What you have to do: Somewhere below, one line contains "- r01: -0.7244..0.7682" and a later line contains "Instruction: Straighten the". Output those two lines and everything between them exactly, and nothing else.

Dataset entries:
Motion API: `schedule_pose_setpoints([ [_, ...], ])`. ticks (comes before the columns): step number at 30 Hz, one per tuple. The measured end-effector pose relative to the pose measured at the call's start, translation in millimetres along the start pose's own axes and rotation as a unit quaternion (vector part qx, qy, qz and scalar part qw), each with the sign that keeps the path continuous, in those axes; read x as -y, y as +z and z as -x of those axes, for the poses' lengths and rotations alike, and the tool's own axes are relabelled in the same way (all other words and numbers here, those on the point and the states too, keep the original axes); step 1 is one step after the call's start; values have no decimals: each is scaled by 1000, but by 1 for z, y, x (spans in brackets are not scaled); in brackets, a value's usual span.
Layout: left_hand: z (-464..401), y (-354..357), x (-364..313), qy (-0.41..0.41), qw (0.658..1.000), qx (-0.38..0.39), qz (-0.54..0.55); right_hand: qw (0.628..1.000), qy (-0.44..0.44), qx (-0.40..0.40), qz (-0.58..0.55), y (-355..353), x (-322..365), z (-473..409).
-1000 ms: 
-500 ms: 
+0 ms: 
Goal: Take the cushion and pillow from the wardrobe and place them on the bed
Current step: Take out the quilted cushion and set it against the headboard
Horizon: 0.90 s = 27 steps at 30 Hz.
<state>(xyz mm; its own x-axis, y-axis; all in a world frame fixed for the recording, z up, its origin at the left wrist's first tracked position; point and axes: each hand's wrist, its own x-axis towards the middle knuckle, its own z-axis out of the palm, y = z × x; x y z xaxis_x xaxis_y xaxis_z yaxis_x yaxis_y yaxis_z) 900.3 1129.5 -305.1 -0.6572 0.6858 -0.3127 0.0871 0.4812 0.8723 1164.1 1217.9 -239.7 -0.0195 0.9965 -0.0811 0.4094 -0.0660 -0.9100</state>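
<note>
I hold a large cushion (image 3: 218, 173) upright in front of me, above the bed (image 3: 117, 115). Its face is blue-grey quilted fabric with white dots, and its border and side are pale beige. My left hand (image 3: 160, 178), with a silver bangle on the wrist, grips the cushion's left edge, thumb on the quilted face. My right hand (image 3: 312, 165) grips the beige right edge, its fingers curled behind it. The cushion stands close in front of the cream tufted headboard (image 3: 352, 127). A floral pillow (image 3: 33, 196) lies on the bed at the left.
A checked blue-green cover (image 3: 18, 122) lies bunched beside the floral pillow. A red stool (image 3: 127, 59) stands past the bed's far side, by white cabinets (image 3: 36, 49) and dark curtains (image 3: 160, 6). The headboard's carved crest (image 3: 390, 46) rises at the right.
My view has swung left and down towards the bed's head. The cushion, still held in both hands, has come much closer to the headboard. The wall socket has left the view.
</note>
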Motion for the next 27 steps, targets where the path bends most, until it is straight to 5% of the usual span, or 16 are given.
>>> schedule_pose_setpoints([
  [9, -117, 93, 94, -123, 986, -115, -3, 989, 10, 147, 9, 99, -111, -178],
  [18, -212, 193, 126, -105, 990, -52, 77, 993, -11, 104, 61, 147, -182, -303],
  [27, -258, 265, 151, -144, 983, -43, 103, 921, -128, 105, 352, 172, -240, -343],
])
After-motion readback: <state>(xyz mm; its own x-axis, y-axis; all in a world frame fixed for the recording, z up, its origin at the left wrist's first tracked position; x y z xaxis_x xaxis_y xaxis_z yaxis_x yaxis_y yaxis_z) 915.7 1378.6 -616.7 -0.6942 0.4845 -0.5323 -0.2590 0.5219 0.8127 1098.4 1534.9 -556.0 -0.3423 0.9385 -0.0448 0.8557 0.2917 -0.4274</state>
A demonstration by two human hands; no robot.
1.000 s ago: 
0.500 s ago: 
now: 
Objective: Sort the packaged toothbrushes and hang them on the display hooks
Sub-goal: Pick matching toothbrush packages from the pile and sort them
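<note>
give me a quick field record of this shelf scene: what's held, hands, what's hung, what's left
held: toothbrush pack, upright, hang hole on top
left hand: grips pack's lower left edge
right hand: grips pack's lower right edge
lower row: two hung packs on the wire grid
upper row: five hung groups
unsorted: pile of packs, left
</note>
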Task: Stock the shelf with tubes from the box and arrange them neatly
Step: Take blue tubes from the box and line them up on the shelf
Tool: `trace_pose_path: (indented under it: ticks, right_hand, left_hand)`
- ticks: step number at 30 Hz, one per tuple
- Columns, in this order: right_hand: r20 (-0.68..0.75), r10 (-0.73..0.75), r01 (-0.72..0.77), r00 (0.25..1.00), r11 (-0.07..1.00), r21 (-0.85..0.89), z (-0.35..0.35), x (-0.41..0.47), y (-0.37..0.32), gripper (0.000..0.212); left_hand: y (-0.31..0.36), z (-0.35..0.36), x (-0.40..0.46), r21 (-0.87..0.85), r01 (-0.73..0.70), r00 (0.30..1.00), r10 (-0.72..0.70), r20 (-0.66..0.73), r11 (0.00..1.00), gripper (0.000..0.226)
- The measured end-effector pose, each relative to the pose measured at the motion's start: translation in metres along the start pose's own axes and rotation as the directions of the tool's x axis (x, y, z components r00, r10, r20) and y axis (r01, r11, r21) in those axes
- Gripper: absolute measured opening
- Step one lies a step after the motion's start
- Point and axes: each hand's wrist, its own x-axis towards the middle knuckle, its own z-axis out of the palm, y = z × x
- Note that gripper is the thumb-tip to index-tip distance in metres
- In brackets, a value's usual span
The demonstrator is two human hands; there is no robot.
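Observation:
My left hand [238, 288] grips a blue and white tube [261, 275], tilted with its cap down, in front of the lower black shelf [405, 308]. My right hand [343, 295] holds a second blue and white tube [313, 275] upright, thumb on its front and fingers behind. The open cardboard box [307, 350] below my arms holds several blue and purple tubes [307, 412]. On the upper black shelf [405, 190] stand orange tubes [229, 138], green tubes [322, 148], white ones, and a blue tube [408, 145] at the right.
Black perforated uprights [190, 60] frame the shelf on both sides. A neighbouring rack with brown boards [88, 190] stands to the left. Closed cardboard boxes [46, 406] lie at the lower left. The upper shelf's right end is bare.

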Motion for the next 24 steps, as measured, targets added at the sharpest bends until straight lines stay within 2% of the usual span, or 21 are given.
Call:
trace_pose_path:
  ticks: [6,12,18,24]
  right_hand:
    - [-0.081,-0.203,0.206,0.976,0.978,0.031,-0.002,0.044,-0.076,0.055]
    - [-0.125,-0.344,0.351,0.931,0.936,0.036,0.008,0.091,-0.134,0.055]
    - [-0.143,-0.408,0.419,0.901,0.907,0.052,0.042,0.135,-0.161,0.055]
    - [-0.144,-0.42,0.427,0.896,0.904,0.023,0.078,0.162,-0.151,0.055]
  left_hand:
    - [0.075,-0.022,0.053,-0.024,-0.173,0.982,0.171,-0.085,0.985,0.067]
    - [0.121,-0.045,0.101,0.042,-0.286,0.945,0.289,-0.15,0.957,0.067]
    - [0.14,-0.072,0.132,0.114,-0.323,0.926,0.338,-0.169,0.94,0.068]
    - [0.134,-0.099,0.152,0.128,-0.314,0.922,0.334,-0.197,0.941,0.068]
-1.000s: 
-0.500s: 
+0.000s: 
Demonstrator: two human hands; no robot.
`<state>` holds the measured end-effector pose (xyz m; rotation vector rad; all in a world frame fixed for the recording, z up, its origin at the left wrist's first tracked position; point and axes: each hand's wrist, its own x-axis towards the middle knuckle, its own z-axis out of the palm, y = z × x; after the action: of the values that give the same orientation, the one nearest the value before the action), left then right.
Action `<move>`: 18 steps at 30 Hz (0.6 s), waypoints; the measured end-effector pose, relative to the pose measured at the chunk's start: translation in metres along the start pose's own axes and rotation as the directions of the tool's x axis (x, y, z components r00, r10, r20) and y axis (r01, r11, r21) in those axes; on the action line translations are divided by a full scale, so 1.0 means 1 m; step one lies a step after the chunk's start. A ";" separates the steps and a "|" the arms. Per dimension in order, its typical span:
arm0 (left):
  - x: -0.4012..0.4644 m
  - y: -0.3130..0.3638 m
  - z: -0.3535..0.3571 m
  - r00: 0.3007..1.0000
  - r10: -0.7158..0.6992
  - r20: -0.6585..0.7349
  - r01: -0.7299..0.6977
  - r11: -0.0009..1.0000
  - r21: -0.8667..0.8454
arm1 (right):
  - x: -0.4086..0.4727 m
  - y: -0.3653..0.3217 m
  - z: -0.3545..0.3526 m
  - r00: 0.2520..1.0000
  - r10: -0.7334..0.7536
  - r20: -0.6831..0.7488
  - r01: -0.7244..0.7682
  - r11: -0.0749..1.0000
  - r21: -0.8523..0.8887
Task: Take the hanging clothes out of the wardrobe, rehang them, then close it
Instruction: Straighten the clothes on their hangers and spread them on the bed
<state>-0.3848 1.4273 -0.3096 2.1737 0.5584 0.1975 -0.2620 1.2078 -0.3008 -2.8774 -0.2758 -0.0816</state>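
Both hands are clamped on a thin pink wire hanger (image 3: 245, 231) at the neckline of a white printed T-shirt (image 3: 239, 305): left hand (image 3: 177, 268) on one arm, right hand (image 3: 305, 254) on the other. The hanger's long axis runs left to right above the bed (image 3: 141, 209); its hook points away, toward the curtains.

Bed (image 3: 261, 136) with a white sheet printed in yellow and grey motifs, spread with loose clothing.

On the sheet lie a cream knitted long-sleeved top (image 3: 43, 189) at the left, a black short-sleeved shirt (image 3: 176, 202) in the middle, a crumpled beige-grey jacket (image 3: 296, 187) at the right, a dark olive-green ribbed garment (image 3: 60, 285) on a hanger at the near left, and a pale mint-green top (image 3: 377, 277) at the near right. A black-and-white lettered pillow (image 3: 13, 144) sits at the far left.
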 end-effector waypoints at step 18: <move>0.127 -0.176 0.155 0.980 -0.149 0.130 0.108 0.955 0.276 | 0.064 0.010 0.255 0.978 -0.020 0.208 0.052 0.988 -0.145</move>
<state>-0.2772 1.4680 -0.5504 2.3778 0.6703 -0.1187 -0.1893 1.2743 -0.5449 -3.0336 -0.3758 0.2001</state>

Problem solution:
  - r01: -0.7244..0.7682
  - r11: -0.0749..1.0000
  - r21: -0.8523..0.8887
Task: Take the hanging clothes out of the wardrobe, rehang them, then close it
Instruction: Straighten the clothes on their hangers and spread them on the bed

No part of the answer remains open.